## GIVEN INFORMATION
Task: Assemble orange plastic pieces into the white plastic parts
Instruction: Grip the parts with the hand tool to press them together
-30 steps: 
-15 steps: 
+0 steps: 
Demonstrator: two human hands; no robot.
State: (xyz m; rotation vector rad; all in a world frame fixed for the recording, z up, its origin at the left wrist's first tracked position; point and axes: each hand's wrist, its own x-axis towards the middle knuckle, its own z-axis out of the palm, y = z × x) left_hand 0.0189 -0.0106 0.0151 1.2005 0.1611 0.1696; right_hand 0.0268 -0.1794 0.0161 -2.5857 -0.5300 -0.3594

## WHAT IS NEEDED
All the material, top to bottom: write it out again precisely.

## ANSWER AREA
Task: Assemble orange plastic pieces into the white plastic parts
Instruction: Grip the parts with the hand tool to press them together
-30 steps: 
-15 steps: 
+0 steps: 
Demonstrator: two human hands; no robot.
State: (xyz m; rotation vector rad; all in a world frame fixed for the recording, z up, its origin at the left wrist's first tracked position; point and axes: each hand's wrist, its own x-axis towards the middle knuckle, its own z-axis out of the palm, y = z × x) left_hand 0.0189 -0.0106 0.0151 1.2005 0.1611 0.1696; right_hand 0.0268 -0.1794 0.0161 -2.5857 -0.5300 -0.3594

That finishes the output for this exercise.